So mein Problem ist das am Radiator normalerweise 2 Lüfter sind dies aber nicht vernünftig funktioniert, da zu wenig Platz ist bei der Länge der Grafikkarte.
Derzeit habe ich eine Art die ich schnell mal ändern sollte, denn Momentan ist es Lüfter|Kühlblock|Gehäuse|Lüfter|Plastik von der Front des Gehäuses.
Durch diese Konstellation erhitzt sich das ganze Gehäuse wodurch der Kühlblock auch nicht gekühlt werden kann.
Nun sind meine Überlegungen ein neues Gehäuse weil es allgemein etwas eng wird darin, dünnere Lüfter, eine andere Kühlung oder ob ich mir mal den Spaß mit einer eigenbau Wasserkühlung.
Ggf. wohnt hier auch einer in Frankfurt mit dem man sich ggf. mal treffen kann und gemeinsam drüber gucken.
Wenn es ein neues Gehäuse ist sollte es angenehm zu transportieren sein, da ich noch keinen Führerschein besitze und ab und zu mal meinen Rechner auf eine kleine LAN mitnehme.
Falls jemanden die Temperaturen interessiert, der Rechner bleibt teilweise nach LoL oder Diablo selbst beim surfen auf 50°C+. 

MfG
CyberKuro

PS: Hoffe dies ist der richtige Thread


----------



## Matriach (18. April 2015)

*AW: Kühlerberatung und ggf.

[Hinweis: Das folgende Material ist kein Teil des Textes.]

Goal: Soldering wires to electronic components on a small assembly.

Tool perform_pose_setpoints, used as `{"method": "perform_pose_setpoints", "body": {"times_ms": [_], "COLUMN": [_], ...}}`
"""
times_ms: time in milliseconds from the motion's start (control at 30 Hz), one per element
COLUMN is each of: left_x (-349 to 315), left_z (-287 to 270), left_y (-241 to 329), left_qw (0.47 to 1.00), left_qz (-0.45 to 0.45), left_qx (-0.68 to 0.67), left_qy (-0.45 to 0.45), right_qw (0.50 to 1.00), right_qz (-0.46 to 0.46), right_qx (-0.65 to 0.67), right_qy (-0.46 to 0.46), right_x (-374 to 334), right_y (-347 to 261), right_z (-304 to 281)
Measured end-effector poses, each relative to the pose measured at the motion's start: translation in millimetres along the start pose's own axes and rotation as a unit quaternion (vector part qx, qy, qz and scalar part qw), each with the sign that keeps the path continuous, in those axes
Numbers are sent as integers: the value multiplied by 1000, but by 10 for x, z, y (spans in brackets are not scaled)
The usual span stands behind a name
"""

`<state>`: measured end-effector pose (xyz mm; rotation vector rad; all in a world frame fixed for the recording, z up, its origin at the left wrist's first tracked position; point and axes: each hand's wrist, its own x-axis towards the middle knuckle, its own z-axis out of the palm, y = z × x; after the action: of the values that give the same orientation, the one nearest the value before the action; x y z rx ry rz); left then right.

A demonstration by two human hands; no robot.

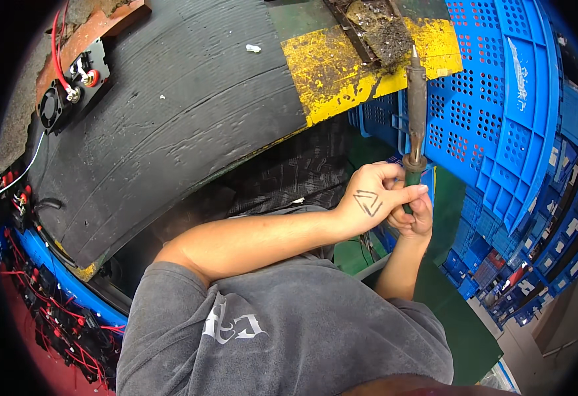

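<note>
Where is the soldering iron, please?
The soldering iron is right of centre in the head view, held in the left hand and right hand, beside the blue crate.

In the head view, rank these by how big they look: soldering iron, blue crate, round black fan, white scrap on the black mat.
1. Blue crate
2. Soldering iron
3. Round black fan
4. White scrap

Soldering iron (417, 99) held in both hands (367, 198)

A dull grey, pointed tip (415, 57) tops the thick, worn metal barrel; a slimmer stem (416, 140) runs down to a round, stained collar (414, 163) and a green handle (412, 179), partly hidden by the fingers (416, 191). The tip points away from the person's body.
</note>
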<state>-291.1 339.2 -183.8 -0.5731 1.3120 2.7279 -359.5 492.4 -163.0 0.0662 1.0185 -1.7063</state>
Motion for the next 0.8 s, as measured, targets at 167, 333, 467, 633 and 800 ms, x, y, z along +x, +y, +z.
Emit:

Case Wechsel*

Na dann herzlich Willkommen hier im Forum.
Wenn ich dich richtig verstehe suchst du evtl. ein neues Gehäuse welches viel Platz wie ein Big-Tower bietet aber bei weitem nicht so die Transportschwierigkeiten verursacht?
Demnach sollte das Gehäuse relativ leicht zu transportieren sein wie ein Midi-Gehäuse aus Aluminium?
Da fällt mir spontan eigentlich nur die Firma Lian Li ein.
Wieviel Geld möchtest du maximal für ein neues Gehäuse investieren?
Vielleicht wäre ein Lian Li PC-7HWX Midi Tower etwas für dich?
Link: https://www.caseking.de/shop/catalo...Midi-Tower-schwarz-schwarz-Window::23549.html
Material ist aus komplett Aluminium daher sehr leicht im Transport und dazu relativ viel Platz, ein kleines Gimik, ein Seitenwindow als extra gibt es dazu.
Bei der Lüftung kannst du hier 3x 140ger Gehäuselüfter und 3x 120ger Gehäuselüfter verbauen was einen Airflow quasi garantiert.
Die maximale Grafikkartenlänge bei diesem Gehäuse kann bis zu 400mm betragen.
Solltest du mal einen Towerkühler benutzen kann dieser eine Bauhöhe von 170mm betragen was schon recht ordentlich ist.
Zum Vergleich der EKL Alpenföhn Broken 2 hat eine Bauhöhe von 155mm und fällt schon recht groß aus.
Wasserkühlung sollte hier ebenfalls kein Problem darstellen.

Grüße


----------



## CyberKuro (20. April 2015)

*AW: Kühlerberatung und ggf. Case Wechsel*

Danke erstmal für die Antwort.
An und für sich sieht das Gehäuse sehr schön aus.
Was aber mit dem Transport gemeint ist, dass es im Idealfall einen Griff oder so hat denn Momentan habe ich immer den Rechner an der einen Hand (Derzeitiges Gehäuse hat einen Griff), Monitor an der anderen und aufm Rücken in einem großen Rucksack die Peripherie.  Ich werde erst im Sommer irgendwann meinen Führerschein machen und ob ich dann direkt ein Auto kaufe ist auch nicht gesagt, da man als Azubi auch nicht soo viel Geld hat, daher halt das angenehme Transportieren mit einem Griff oder vergleichbar. Ich weiß halt net ob ich es unterm Arm gemütlich transportieren könnte.

MfG


----------



## Orth (3. Mai 2015)

*AW: Kühlerberatung und ggf. Case Wechsel*

Moin,
wenn ich den Rechenknecht trage, dann in einer IKEA-Tüte, da paßt ne menge rein. 
Eine andere Tüte aufschneiden, darüber, und du bist sogar recht wasserdicht.

Gruß


----------